What to work on: Copy the lines exactly as they appear, starting with the first line of the records and ending with the line that contains "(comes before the".

....

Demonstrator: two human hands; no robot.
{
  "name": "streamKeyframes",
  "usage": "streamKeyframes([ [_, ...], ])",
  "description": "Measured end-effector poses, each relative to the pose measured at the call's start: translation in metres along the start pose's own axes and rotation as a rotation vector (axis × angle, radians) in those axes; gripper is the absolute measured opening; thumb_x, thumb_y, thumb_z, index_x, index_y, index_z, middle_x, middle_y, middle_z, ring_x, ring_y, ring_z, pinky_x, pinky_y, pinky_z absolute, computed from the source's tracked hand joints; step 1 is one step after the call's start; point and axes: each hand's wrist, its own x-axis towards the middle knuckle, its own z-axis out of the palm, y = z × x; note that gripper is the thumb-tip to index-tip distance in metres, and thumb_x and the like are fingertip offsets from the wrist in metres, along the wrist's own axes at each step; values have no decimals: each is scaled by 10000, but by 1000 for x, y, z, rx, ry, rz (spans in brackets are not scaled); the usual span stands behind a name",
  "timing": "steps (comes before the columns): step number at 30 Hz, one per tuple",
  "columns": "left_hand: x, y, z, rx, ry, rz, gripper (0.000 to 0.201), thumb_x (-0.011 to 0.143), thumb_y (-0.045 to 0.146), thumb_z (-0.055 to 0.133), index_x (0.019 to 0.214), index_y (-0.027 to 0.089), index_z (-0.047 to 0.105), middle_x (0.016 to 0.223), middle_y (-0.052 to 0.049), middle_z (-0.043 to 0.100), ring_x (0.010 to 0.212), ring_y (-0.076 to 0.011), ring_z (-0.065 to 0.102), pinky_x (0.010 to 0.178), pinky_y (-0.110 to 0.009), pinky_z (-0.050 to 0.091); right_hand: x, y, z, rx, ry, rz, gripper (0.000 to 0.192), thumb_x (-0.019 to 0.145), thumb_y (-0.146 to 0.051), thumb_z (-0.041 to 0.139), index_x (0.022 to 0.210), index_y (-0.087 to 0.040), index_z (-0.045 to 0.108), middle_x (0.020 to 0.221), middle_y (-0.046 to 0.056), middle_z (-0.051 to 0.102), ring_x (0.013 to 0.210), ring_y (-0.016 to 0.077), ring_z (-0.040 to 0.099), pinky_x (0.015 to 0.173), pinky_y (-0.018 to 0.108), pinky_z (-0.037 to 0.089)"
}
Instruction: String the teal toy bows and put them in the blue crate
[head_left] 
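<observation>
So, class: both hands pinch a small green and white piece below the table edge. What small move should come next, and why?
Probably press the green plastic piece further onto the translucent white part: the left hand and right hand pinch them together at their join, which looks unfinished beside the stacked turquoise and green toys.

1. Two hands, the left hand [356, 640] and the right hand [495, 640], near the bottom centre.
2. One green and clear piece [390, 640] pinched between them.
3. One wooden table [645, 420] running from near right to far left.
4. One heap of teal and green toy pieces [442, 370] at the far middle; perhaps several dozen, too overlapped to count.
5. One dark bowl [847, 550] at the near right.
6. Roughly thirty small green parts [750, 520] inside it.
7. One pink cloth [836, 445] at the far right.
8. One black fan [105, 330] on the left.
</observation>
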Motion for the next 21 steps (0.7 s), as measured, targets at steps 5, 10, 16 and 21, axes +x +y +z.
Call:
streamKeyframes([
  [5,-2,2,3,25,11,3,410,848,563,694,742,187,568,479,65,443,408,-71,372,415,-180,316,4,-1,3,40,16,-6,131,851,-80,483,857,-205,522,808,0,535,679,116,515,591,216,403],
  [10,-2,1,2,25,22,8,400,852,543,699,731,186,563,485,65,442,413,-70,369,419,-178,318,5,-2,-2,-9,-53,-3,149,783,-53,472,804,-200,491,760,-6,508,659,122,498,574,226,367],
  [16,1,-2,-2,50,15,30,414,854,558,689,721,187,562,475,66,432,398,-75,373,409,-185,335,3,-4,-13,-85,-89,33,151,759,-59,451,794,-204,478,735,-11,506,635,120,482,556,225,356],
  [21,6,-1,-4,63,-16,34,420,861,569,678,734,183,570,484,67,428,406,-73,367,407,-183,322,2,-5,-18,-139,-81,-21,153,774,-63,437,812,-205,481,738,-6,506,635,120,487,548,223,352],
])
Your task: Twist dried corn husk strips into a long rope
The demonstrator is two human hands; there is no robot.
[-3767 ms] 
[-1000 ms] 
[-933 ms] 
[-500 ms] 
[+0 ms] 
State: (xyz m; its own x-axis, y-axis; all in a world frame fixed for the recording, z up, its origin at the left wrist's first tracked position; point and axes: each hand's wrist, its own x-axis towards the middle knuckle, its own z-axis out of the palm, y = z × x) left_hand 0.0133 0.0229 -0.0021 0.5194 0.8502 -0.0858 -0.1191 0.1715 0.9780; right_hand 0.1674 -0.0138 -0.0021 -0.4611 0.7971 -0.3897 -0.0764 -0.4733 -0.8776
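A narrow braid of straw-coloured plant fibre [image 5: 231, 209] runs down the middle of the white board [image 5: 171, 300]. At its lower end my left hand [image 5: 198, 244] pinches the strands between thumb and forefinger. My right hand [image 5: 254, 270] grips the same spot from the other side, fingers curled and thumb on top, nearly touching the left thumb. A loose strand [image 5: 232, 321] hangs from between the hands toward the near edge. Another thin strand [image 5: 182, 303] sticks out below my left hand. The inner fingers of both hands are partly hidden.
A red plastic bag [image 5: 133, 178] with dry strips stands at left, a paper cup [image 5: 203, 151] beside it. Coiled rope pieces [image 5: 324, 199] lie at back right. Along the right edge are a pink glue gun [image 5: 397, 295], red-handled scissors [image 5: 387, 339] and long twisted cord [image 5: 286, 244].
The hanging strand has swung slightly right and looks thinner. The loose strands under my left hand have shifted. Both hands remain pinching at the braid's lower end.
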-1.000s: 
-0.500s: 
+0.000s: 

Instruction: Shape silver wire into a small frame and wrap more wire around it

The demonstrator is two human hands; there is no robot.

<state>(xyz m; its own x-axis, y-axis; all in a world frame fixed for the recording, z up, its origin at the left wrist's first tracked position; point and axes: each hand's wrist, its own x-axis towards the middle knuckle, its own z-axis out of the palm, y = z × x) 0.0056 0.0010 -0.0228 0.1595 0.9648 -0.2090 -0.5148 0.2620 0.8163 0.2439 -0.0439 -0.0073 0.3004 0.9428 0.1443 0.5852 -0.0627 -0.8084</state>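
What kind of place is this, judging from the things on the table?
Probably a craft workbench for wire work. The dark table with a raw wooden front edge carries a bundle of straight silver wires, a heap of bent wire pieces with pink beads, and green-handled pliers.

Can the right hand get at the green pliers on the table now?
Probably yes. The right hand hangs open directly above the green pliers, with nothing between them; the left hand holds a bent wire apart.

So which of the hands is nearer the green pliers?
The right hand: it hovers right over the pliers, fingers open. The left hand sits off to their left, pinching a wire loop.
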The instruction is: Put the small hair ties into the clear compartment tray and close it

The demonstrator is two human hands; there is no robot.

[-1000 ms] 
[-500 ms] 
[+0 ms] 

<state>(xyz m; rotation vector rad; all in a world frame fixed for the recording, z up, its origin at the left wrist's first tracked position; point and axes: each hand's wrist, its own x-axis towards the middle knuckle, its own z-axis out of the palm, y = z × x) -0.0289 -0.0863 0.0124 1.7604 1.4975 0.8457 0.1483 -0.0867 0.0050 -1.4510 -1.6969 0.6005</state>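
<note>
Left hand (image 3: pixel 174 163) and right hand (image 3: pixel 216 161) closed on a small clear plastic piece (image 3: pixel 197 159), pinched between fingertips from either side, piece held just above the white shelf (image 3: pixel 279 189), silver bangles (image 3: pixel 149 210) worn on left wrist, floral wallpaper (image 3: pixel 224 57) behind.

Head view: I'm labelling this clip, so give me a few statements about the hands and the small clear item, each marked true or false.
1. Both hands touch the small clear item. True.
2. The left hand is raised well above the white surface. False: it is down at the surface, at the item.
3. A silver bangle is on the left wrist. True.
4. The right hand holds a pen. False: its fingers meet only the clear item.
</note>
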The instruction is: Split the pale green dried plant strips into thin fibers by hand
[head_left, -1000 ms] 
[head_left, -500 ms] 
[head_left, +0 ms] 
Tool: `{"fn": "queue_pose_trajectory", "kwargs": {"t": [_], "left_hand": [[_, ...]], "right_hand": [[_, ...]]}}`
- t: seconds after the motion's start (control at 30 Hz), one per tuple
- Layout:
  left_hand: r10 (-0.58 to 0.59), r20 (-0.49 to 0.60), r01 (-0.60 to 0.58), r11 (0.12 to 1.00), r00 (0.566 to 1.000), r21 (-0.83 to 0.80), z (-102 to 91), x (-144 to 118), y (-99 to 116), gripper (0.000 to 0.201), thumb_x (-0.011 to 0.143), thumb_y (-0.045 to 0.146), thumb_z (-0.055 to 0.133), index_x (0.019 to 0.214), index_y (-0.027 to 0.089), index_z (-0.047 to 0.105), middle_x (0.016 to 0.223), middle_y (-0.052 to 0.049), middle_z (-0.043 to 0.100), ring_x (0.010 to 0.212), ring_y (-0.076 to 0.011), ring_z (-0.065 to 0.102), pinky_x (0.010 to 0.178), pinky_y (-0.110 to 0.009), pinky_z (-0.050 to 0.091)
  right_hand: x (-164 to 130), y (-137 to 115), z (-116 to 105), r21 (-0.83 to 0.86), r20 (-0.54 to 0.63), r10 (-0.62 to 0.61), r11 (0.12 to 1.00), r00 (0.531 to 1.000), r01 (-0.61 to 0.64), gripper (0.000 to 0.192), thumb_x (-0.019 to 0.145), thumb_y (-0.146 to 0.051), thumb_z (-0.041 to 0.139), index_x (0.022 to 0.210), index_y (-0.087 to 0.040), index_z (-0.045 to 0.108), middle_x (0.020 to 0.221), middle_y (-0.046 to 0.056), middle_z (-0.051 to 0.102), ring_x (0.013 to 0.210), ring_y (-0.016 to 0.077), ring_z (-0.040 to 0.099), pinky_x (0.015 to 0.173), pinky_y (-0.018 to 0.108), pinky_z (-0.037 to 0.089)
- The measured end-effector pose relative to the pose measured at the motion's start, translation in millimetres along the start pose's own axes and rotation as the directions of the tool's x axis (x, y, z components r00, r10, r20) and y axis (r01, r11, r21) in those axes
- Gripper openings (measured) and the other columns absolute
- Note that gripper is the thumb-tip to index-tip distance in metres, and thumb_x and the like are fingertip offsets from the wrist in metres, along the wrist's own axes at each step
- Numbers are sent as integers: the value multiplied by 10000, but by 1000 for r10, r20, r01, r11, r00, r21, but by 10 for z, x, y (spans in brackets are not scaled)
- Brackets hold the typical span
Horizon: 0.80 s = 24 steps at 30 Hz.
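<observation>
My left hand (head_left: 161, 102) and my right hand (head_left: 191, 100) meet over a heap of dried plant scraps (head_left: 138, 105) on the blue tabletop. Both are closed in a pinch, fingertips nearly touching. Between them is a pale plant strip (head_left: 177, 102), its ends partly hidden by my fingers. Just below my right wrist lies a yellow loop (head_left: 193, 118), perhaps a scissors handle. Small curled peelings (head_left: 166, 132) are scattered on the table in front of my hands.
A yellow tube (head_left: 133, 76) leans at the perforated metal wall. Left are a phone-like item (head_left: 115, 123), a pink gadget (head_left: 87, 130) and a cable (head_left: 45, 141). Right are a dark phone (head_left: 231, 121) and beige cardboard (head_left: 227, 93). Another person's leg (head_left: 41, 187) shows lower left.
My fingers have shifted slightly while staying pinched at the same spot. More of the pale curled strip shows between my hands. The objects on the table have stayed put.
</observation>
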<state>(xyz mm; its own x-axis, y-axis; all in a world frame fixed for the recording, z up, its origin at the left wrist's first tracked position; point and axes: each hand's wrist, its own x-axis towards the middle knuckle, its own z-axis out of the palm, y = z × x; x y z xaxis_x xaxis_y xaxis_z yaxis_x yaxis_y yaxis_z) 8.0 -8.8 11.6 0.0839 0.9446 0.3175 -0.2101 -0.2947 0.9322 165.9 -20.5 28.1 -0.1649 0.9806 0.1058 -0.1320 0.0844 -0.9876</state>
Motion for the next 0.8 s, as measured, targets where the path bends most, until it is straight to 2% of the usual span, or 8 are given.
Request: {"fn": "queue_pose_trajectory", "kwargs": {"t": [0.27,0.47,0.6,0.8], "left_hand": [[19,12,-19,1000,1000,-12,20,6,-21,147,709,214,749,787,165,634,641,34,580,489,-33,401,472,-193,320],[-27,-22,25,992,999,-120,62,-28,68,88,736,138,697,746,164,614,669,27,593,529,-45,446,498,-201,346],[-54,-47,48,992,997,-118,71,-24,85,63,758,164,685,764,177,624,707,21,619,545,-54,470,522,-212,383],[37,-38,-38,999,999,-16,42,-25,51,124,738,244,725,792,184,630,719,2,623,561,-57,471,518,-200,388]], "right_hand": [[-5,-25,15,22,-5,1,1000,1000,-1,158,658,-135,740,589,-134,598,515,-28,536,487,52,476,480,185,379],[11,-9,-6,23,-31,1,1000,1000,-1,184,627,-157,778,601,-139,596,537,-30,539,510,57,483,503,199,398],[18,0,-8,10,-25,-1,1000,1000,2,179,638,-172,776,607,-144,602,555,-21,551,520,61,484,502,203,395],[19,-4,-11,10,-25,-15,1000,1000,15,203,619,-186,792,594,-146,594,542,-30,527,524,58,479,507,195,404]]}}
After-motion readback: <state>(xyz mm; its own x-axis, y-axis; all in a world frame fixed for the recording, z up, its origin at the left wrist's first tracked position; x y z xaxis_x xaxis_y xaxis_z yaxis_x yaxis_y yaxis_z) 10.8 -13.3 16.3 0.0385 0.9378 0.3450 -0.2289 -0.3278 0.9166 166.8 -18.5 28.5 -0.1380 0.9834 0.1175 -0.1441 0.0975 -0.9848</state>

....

Exercise solution:
Demonstrator: two human hands; no robot.
{
  "name": "streamKeyframes",
  "usage": "streamKeyframes([ [_, ...], ])",
  "description": "Measured end-effector poses, each relative to the pose measured at the call's start: translation in metres along the start pose's own axes and rotation as a rotation vector (axis × angle, radians) in those axes; gripper is the absolute measured opening; thumb_x, thumb_y, thumb_z, index_x, index_y, index_z, middle_x, middle_y, middle_z, ring_x, ring_y, ring_z, pinky_x, pinky_y, pinky_z absolute, computed from the source's tracked hand joints; step 1 is one step after the call's start; point and axes: each hand's wrist, its own x-axis towards the middle knuckle, its own z-axis out of the palm, y = z × x; note that gripper is the thumb-tip to index-tip distance in metres, and thumb_x and the like are fingertip offsets from the wrist in metres, along the wrist's own axes at each step; values have no decimals: each is scaled by 10000, but by 1000 for x, y, z, rx, ry, rz (spans in brackets are not scaled); the usual span stands behind a name",
  "timing": "steps (comes before the columns): step number at 30 Hz, one per tuple",

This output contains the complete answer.